The first question was from Joe, “Ask him about making his own clothes. Yes, you heard me correctly. The guy. Makes. His own. Clothing.” Laughing, Shane explained, “I love making my clothes! My mom taught me; we sew together almost liturgically every Christmas the clothes for the next year.”

He shared that he caught the vision while living in Calcutta in a village of people with leprosy. Since they were completely cut off from the rest of society, they had to make their own clothes and shoes, grow their own food and be a fully self-sustaining community. Shane found himself mesmerized with the way of life that they had created, “a new society in the shell of the old.”

Shane explained that in Gandhi’s movement making one’s own clothing was a sign of resistance against British rule. The central symbol of the independence movement was the spinning wheel and one could recognize those who were part of it by their homespun clothing, whether poor or in Parliament.

Shane also looked at the dark side of the global economy, such as the use of sweatshop labor. When he was younger, he would protest by being part of the counterculture, but he realized that the counterculture can be marketed too (“like getting ripped jeans from Hot Topic”).
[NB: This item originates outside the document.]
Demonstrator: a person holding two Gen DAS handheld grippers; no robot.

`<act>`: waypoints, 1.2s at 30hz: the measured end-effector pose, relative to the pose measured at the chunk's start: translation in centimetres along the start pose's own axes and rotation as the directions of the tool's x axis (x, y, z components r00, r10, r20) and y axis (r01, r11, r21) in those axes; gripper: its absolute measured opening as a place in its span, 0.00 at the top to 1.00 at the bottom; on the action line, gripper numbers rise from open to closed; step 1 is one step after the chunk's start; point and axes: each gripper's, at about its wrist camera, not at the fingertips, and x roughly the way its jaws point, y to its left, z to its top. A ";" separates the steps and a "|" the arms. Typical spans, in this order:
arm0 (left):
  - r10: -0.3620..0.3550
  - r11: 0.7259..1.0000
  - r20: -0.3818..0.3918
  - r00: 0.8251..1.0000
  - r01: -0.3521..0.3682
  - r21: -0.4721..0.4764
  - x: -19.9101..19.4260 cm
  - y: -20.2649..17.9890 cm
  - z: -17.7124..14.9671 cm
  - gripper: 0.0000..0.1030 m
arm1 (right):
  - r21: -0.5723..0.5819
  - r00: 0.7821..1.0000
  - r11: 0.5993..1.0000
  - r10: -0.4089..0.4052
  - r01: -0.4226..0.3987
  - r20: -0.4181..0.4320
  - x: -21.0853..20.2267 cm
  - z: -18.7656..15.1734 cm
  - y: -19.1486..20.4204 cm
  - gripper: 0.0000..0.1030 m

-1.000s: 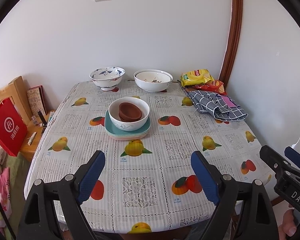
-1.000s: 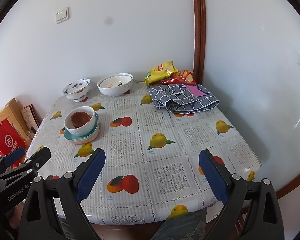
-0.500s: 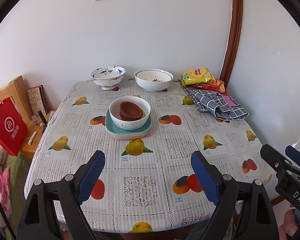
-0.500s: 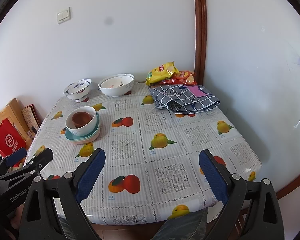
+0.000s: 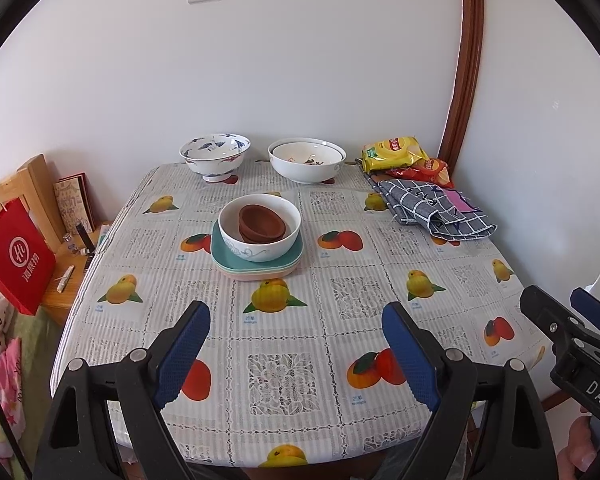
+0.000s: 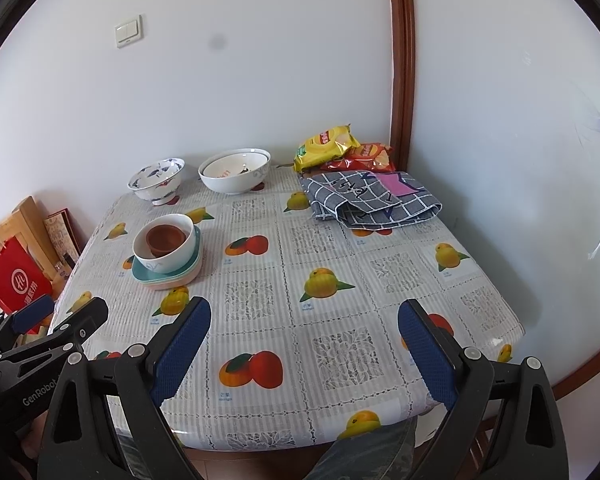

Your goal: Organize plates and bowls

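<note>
**Two empty grippers over a table with one stack and two loose bowls**

The left gripper (image 5: 296,320) and right gripper (image 6: 304,320) both gape wide, holding nothing. Ahead of the left one, a white bowl (image 5: 260,248) holds brown bowls (image 5: 260,224), number unclear, on stacked plates (image 5: 256,268). Beyond stand a blue-patterned bowl (image 5: 215,156) and a large white bowl (image 5: 307,160). Only the left view shows a hand (image 5: 578,452).
</note>
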 end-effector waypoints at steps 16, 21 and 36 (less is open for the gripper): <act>0.000 1.000 0.006 1.000 0.000 0.006 -0.2 -0.2 0.0 0.15 | -0.001 1.000 1.000 0.002 -0.002 0.006 -0.1 0.1 -0.1 0.09; 0.000 1.000 0.007 1.000 0.000 0.006 -0.4 -0.2 0.1 0.15 | 0.000 1.000 1.000 0.001 -0.001 0.007 -0.2 0.0 -0.1 0.09; -0.007 1.000 0.009 1.000 0.007 0.010 -0.5 -0.2 0.4 0.15 | 0.006 1.000 1.000 0.004 -0.004 0.006 -0.2 0.1 -0.1 0.09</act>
Shane said, “More powerful than a counterculture is to create a new culture.”

Aubrie had asked, “Does he think going to Iraq with his group has helped stop terrorism in any way?” Shane responded, “Great question. My decision was less driven by being effective than by being faithful.” He observed that “when there is a powerful surge of resistance within the church, like there is right now with the emerging movement, there is this idea that we have to relevant and cause change.” But Shane believes that it is more important to be faithful. He quoted Mother Teresa, “We are not called to be successful, we are called to be faithful.”
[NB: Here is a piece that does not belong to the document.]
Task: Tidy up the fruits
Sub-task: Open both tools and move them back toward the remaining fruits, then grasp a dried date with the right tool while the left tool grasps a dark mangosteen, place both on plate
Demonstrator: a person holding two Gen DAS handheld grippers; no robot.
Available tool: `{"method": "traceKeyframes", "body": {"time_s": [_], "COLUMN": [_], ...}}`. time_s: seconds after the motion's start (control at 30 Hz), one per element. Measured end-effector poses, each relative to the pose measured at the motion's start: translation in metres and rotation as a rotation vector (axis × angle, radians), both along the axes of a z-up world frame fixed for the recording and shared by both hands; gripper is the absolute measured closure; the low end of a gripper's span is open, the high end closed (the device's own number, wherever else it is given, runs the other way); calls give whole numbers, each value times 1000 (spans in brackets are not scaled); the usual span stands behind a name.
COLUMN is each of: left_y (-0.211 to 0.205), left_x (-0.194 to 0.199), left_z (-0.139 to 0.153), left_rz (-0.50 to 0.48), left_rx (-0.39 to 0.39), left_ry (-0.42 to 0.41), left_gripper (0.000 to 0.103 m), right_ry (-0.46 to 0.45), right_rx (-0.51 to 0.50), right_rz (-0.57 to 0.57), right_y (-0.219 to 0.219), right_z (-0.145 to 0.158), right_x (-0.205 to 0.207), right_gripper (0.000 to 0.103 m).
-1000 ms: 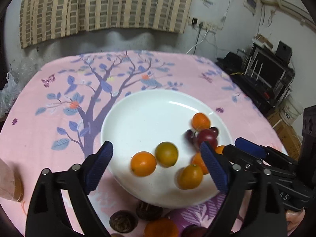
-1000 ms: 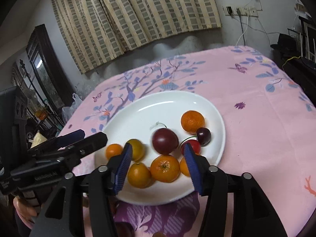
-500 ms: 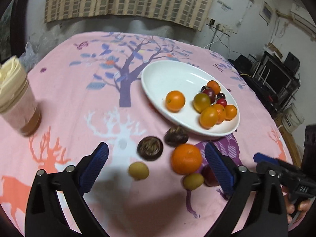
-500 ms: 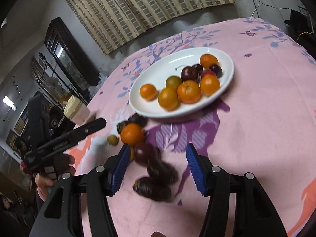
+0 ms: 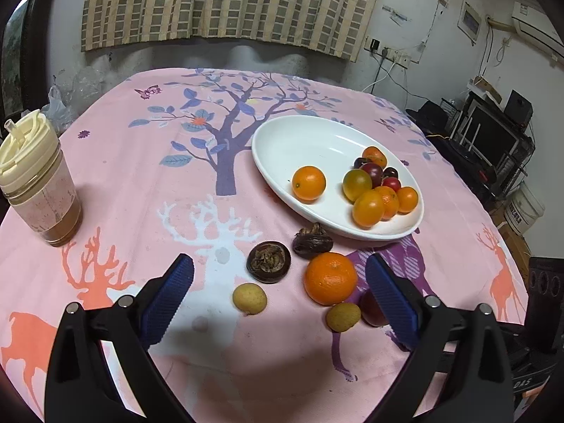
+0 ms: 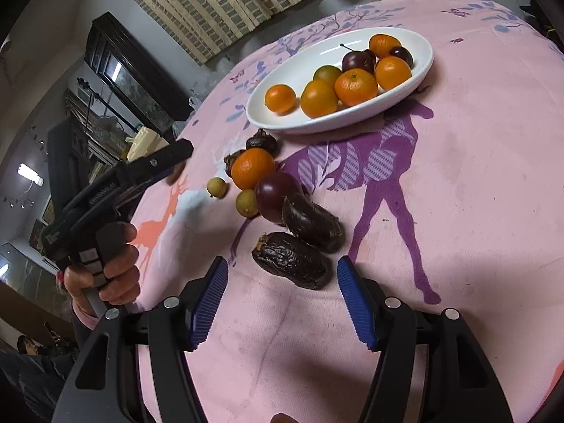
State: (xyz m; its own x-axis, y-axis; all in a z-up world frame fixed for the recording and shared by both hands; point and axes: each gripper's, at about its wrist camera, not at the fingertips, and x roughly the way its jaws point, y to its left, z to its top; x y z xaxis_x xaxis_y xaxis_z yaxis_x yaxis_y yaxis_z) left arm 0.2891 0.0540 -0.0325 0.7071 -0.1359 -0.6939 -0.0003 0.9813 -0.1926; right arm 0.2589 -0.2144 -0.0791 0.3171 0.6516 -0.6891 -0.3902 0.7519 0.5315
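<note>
A round table (image 5: 123, 176) under a pink cloth printed with a tree and deer stands before a wall hung with a checked curtain (image 5: 229, 0). A white oval plate (image 5: 303, 137) on the far half of the cloth holds small oranges, a greenish-yellow fruit and dark red cherries. Loose fruit lies on the cloth just in front of the plate: a large orange (image 5: 330, 277), two dark brown wrinkled fruits (image 5: 269, 262) beside it, two small yellow-tan round fruits (image 5: 249, 298), and a dark red plum (image 6: 276, 195) touching the orange. Nearest the right tool lie two dark elongated wrinkled fruits (image 6: 292, 259), side by side. A lidded cup (image 5: 35, 179) with a straw stands well apart at the left edge. The left tool (image 5: 278, 296) hangs over the loose fruit with its jaws spread wide and gripping nothing; in the right wrist view a hand (image 6: 105, 268) holds its handle. The right tool (image 6: 282, 299) is about half open, its jaws opening, with nothing between the pads; the nearer wrinkled fruit lies just beyond its fingertips.
</note>
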Motion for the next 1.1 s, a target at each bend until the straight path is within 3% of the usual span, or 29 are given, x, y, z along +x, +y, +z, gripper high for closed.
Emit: {"method": "traceKeyframes", "body": {"time_s": [0.23,0.3,0.43,0.53,0.6,0.73,0.83,0.93,1.1], "left_y": [-1,0,0,0,0,-1,-13,-35,-87], "left_x": [-4,-4,-4,-4,-5,-6,-8,-15,-34], "left_z": [4,4,4,4,4,4,2,-1,-19], "left_rz": [-2,-1,1,3,6,-12,-77,-224,-457], "left_rx": [-8,-8,-9,-3,1,-7,-3,-15,58], "left_ry": [-11,-13,-14,-15,-15,-15,-11,6,57], "left_gripper": [7,7,7,7,7,7,7,9,35], "right_ry": [2,-2,-29,-41,-22,-33,-54,-78,-91], "right_rx": [-33,-41,-74,-92,-50,146,249,293,283], "right_rz": [-10,-15,-7,7,26,13,-57,-154,-212], "right_y": [5,7,11,13,11,-15,-40,-62,-72], "right_z": [-5,-6,-6,-6,-6,8,16,20,22], "right_x": [5,6,5,3,2,0,2,4,3], "right_gripper": [38,42,61,63,63,63,63,63,63]}}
Shane pointed out that Jesus was tempted by the devil to “make people believe in you, be more effective.” We feel that we must be effective because we don’t want evil to win. “But we follow a slaughtered lamb who didn’t end all suffering but instead joined all suffering. Jesus transcended political paradigms and created genuine subversive friendships from which all change rippled.” Shane observed that Jesus’ answer to the oppression of women, for example, was to treat women with dignity. “Our means must reflect our ends.”

Shane explained that by going to Iraq, he was seeking to follow after Jesus in an age when Jesus was being tragically misrepresented by the world. “If we represent Christ in this moment, we may get killed. The central message of the cross is that there is something worth dying for, but there is nothing worth killing for.” Shane said that there will be times when it doesn’t look like or feel like we will win, but “we trust in resurrection and believe in a world where people beat their swords into plowshares.”

John had posted this question: “Shane, The desire for worldly comfort seems override many of the teachings of Jesus who asked us to be willing forsake all to follow Him. Do you believe the less we have as far as material goods makes it easier to follow Him?”

After a pause, Shane answered, “That is a tricky question. It isn’t easier, but it brings us into the life Jesus has for us. Jesus wouldn’t call us into a way that wasn’t better or more life-giving than the culture.” Shane believes that by asking us to give away our possessions, Jesus is teaching us what we were truly made for is loving other people. Once we start to practice sacrificial giving, we learn that it comes naturally. And our giving should come out of joy, not guilt. Shane pointed out that “guilt can be a good indicator that something isn’t right, but guilt is a horrible motivator.”

But Shane also emphasized that love is even more important than giving things away. He said, “Redistribution is what happens when people fall in love across class lines.” Shane observed that we are finally beginning to recognize the emptiness of the American dream. People are starved for community. And we are starting to ask why we are the richest and also the most depressed and most medicated country.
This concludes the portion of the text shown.